TASK TO CARRY OUT
The lines to reproduce run from the first one below to the line containing "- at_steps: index", both included. Reproduce them exactly and nothing else.

INFORMATION SHOWN
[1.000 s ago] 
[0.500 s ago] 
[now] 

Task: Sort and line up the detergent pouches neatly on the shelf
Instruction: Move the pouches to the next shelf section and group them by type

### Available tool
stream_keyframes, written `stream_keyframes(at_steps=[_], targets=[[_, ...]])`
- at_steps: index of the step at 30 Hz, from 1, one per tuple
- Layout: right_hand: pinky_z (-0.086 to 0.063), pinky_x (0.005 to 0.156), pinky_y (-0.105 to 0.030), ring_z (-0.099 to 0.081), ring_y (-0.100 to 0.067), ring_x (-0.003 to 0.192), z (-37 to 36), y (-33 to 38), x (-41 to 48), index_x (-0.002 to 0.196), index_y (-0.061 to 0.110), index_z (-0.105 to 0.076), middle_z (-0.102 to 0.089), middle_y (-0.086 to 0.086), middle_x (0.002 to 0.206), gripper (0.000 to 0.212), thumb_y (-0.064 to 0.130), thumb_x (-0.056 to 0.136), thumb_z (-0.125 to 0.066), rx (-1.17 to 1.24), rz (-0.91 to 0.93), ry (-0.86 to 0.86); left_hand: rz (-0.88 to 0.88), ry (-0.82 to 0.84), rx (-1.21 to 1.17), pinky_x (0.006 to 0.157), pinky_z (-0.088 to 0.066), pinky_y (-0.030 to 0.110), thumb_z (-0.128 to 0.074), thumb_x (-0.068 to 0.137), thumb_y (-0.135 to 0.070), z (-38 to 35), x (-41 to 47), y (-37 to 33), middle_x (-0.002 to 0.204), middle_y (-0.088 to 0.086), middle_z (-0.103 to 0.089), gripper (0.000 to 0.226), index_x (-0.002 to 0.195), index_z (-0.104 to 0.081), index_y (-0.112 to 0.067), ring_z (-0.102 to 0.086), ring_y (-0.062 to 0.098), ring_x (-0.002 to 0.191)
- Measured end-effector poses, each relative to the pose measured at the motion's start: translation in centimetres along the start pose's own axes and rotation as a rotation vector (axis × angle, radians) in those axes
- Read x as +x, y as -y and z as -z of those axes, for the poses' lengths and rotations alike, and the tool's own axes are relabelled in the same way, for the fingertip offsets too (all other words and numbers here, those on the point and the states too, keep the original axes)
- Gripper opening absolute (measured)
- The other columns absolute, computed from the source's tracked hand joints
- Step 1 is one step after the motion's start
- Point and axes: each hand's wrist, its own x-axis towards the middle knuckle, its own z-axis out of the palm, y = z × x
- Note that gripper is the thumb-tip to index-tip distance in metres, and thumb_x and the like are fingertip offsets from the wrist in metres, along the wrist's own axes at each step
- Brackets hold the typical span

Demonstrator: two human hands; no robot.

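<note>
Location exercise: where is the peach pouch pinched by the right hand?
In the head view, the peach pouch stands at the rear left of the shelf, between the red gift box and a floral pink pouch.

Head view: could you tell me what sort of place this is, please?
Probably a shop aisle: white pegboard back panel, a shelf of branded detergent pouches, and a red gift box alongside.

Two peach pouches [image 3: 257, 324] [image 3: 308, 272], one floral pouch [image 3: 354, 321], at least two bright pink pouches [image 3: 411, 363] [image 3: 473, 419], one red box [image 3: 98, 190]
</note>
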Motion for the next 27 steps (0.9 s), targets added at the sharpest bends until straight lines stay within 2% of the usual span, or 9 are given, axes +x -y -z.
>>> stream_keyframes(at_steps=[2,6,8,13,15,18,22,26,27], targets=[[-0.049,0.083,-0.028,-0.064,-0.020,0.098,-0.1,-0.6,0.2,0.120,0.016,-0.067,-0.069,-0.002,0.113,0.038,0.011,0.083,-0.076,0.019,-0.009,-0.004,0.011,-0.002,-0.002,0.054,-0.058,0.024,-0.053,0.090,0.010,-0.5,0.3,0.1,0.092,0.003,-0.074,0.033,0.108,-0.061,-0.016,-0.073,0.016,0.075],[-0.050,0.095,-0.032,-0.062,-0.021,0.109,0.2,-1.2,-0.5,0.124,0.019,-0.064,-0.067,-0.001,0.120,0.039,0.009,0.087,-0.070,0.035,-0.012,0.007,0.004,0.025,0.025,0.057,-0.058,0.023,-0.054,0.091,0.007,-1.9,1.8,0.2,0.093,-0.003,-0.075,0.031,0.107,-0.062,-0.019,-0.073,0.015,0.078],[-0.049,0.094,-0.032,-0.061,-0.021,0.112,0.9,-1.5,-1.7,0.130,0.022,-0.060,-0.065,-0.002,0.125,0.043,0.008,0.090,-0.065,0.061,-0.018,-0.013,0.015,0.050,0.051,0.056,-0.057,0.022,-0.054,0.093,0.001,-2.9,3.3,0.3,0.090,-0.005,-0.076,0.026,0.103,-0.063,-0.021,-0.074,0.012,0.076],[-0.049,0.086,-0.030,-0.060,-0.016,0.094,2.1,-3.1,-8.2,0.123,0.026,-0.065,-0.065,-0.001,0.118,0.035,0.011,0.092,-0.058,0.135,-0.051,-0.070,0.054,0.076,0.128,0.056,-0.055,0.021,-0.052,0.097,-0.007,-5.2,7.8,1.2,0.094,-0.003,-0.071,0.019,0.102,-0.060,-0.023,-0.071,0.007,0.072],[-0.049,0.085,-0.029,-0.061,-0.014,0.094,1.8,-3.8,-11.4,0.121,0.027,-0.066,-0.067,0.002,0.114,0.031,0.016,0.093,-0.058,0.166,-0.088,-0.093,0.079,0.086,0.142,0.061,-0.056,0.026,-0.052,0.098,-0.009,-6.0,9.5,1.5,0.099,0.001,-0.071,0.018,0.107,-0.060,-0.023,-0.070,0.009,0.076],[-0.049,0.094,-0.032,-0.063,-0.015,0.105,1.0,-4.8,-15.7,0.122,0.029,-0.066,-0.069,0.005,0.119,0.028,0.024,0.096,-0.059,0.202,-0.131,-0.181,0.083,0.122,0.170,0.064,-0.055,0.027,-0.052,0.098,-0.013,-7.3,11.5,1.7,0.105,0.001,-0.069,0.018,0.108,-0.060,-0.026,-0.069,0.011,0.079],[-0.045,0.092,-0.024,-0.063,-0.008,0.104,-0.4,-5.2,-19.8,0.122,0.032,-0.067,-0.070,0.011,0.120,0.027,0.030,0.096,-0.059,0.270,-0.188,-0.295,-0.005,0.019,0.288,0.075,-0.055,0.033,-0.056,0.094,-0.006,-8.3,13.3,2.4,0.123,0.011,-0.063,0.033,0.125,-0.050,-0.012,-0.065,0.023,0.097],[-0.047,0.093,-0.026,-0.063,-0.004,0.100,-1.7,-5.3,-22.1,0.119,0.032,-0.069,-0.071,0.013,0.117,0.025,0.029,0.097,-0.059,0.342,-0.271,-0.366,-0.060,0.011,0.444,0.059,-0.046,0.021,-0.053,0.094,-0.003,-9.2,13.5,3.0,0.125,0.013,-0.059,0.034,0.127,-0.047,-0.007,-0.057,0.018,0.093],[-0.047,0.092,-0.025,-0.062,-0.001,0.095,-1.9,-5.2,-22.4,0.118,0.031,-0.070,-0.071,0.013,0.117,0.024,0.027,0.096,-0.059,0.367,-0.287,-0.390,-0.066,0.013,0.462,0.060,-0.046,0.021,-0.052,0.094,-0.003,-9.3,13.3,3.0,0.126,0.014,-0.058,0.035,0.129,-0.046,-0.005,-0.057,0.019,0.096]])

TASK OUTPUT
[1.000 s ago] 
[0.500 s ago] 
[now] 

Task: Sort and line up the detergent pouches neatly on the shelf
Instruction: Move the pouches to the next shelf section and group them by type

### Available tool
stream_keyframes, written `stream_keyframes(at_steps=[_], targets=[[_, ...]])`
- at_steps: index of the step at 30 Hz, from 1, one per tuple

This brings the exercise to completion.